▶ [Task to carry out] Each line from the one containing "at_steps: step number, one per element" through the last line of the records is to be repeated exactly, with all pictures left out.

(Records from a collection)

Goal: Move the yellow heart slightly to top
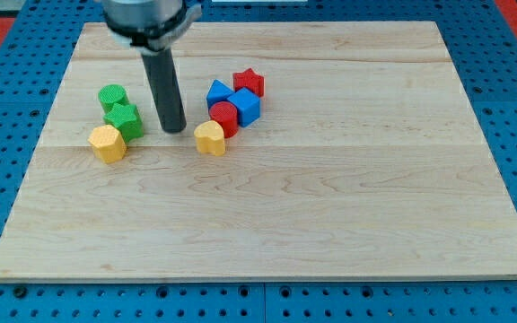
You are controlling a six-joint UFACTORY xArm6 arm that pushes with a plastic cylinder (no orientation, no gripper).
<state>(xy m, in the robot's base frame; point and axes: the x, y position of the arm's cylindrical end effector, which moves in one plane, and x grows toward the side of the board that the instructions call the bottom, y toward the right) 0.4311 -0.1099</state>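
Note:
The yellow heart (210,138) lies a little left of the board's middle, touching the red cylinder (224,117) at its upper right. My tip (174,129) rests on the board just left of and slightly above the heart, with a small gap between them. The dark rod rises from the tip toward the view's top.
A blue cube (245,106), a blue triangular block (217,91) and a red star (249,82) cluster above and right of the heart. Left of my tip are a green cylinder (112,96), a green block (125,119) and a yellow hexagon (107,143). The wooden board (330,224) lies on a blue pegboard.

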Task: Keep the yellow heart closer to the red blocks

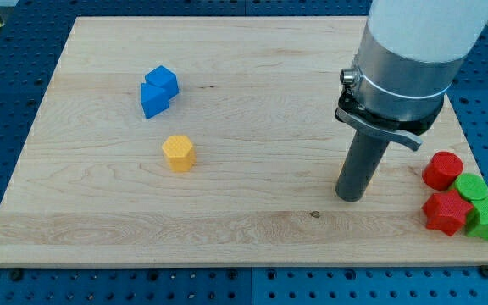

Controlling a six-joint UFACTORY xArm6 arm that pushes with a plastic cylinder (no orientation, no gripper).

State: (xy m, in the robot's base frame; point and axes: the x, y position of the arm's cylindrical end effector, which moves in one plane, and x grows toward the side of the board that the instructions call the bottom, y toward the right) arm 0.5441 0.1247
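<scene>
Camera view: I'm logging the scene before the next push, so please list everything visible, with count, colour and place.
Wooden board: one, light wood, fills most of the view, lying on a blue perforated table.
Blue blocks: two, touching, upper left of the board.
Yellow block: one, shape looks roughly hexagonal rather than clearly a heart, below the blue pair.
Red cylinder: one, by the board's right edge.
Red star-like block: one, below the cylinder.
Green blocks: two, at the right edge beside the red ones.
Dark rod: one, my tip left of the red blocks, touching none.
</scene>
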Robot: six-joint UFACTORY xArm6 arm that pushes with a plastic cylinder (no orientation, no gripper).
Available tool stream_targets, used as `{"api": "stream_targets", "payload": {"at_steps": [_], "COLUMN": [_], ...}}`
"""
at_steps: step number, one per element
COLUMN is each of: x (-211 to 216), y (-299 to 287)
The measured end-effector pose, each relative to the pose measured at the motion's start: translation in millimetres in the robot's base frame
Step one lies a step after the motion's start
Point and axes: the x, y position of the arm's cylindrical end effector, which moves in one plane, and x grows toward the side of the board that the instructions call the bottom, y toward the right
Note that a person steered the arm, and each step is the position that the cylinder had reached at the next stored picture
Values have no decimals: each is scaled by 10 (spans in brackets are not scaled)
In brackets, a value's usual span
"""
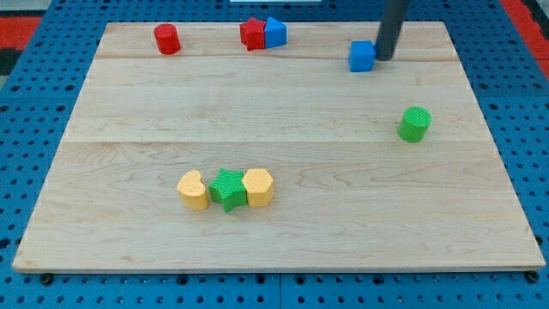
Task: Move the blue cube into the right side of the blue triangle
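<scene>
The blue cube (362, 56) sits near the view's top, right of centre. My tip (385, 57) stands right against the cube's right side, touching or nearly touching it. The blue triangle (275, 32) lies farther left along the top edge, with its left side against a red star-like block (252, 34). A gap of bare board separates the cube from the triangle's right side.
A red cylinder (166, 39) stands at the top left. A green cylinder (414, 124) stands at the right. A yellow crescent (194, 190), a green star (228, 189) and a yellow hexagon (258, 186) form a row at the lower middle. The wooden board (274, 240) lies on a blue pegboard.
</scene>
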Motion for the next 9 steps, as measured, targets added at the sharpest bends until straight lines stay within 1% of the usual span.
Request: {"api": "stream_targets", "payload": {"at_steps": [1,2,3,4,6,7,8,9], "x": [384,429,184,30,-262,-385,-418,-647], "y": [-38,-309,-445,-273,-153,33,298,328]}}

▶ [Solved exercise]
at_steps: step number, one per element
COLUMN is each of: x (-211 to 216), y (-299 to 287)
The measured end-effector pose, each relative to the pose measured at the motion's start: translation in millimetres in the robot's base frame
Step one lies a step after the motion's start
Point and axes: the x, y position of the arm's cylindrical end effector, which moves in one plane, and x grows toward the side of the board that the instructions call the bottom, y toward the right
Note that a person steered the arm, and each step is the position that the cylinder had reached at the next stored picture
Values have no decimals: each is scaled by 10 (spans in brackets are not scaled)
In brackets, a value's usual span
"""
Task: Move the blue cube into the right side of the blue triangle
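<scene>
The blue cube (362, 56) sits near the view's top, right of centre. My tip (385, 57) stands right against the cube's right side, touching or nearly touching it. The blue triangle (275, 32) lies farther left along the top edge, with its left side against a red star-like block (252, 34). A gap of bare board separates the cube from the triangle's right side.
A red cylinder (166, 39) stands at the top left. A green cylinder (414, 124) stands at the right. A yellow crescent (194, 190), a green star (228, 189) and a yellow hexagon (258, 186) form a row at the lower middle. The wooden board (274, 240) lies on a blue pegboard.
</scene>
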Motion for the next 9 steps, as measured, targets added at the sharpest bends until straight lines stay within 1% of the usual span.
Request: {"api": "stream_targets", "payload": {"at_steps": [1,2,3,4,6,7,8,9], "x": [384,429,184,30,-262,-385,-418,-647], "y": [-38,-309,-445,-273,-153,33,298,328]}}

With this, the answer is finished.